慕容渊看都没看她一眼,只看了一眼房间里被挪动的物件,周身的气压一低再低,身旁的两个下属和丫鬟觉得肩头压着石头,沉重得很,无人敢说话。
苏玉媚一惊,忙走到慕容渊跟前。
“王爷,妾身的院子漏雨,所以才挪到此处,也不知道这里是何人的院落,若是叨扰了,妾身愿意向王爷请罪!”

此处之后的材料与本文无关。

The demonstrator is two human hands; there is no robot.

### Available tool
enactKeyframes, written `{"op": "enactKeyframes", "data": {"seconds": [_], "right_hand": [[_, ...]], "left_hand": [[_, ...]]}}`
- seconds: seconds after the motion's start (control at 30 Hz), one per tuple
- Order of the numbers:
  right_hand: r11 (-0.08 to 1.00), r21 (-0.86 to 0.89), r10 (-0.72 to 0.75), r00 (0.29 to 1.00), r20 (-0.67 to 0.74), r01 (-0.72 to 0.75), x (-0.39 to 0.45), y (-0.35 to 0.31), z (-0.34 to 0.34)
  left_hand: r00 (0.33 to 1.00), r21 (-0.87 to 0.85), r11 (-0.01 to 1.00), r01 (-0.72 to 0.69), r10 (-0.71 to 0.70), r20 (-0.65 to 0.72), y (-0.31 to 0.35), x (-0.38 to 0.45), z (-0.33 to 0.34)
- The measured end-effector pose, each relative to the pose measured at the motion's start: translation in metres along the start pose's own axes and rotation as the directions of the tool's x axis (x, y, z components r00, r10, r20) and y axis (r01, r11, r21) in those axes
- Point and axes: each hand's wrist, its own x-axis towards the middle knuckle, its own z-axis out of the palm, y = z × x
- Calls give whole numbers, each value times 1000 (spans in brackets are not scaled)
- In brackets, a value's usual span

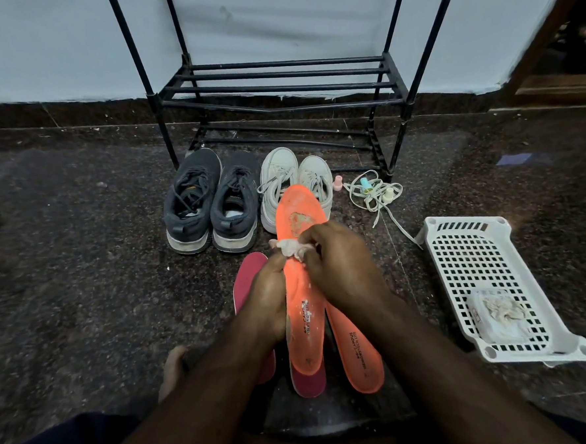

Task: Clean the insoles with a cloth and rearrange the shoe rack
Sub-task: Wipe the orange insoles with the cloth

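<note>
Gripped along its edge by the left hand (268, 295), an orange insole (302, 279) is held above the dark floor (81, 269). Against its middle, a small white cloth (291, 247) is pinched by the right hand (342, 270).

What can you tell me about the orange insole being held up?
The orange insole is a long, flat foam-like piece with small printed lettering near its heel and a worn, pale patch near the toe. It is raised, toe pointing away. The left hand grips its left edge; the right hand presses a small whitish cloth on its middle.
</note>
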Motion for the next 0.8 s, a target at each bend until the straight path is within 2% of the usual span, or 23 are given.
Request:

“这里是齐姑娘的居所,里头都是她的东西,没有本王的命令,你岂敢乱动?”
慕容渊冷冷瞥了她一眼,虽无什么轻蔑或是怒意,但苏玉媚不曾被人这么看过,心头难过得很,原来,这里竟然是给齐清雪留下的屋子!
明明齐清雪已经被困在深宫里出不来!
为何自己身为王妃,还是不能住在这院子里!
她心有不甘。
慕容渊也看出她的委屈来,心中怒火更盛。
“苏玉媚,本王的确留下你,但也跟你约法三章过,不要得寸进尺!”
“后院的屋舍的确需要修缮,若是漏雨住不了人,你随便派人到本王跟前来,后面许多院落任你挑选,为何你……偏偏要齐姑娘的院子!”
苏玉媚一听,心里更加的委屈。
想她以前在苏家的时候。
府中最好的院子都是给她用的。
什么庶女妹妹,嫡堂姐妹,也都不能抢走她的殊荣!
只有她苏玉媚挑挑拣拣的份儿!
怎么而今到了战王府里,自己却只能拣一个村姑不要的院子!
想到这里。
她直接委屈地哭出声来,带雨梨花般盈满一双眼。
“妾身不知……妾身只是累了乏了,又得知这后院里拾掇过的院子只有这两间,这才……呜,王爷明明说好会善待妾身,为何又要因为这点小事,同妾身发这么大的脾气!”
若是齐清雪,必不可能如此无理取闹。
慕容渊实在看不惯这样的性子,眸光更冷。
“小事?”
“本王府中更换院落,不问本王,是为一大错!”
“你我约法三章,在府中只以义兄妹相称,方才你口口声声本王妃称呼,**本王府中人,是为另一错!错上加错,不仅不知道反思,竟还反过来责怪本王发脾气……”
他说到这里,眼底的杀意浮现了些,耐心也已经彻底被消耗殆尽,只留一句,“本王耐心有限,你若得寸进尺,便回你的苏家去,生死在天,由你父母决定,本王倒省了你这一条命的因果。”
说罢。
他转身就走。
阿雯被常二带回来,见到慕容渊发了这么大的脾气,紧赶慢赶地带着几个丫鬟收拾起东西。
苏玉媚等人都被赶走,换了个距离慕容渊更远的院子里住着。
白芷带着几个丫鬟重新收拾屋子。
苏玉媚独坐椅子上,忽的疯子一样把手里的帕子给撕扯得粉碎,上面由她家中绣娘绣的鸳鸯也被一分为二,如雨落在地上。
她近乎癫狂的低吼。
“齐清雪!总是齐清雪!她和慕容渊都隔着一道宫墙,为何还能攥住王爷的心!总有一日,我要把她狠狠踩在脚下,稳坐这战王妃之位,不然……对不起我这几日的屈辱!”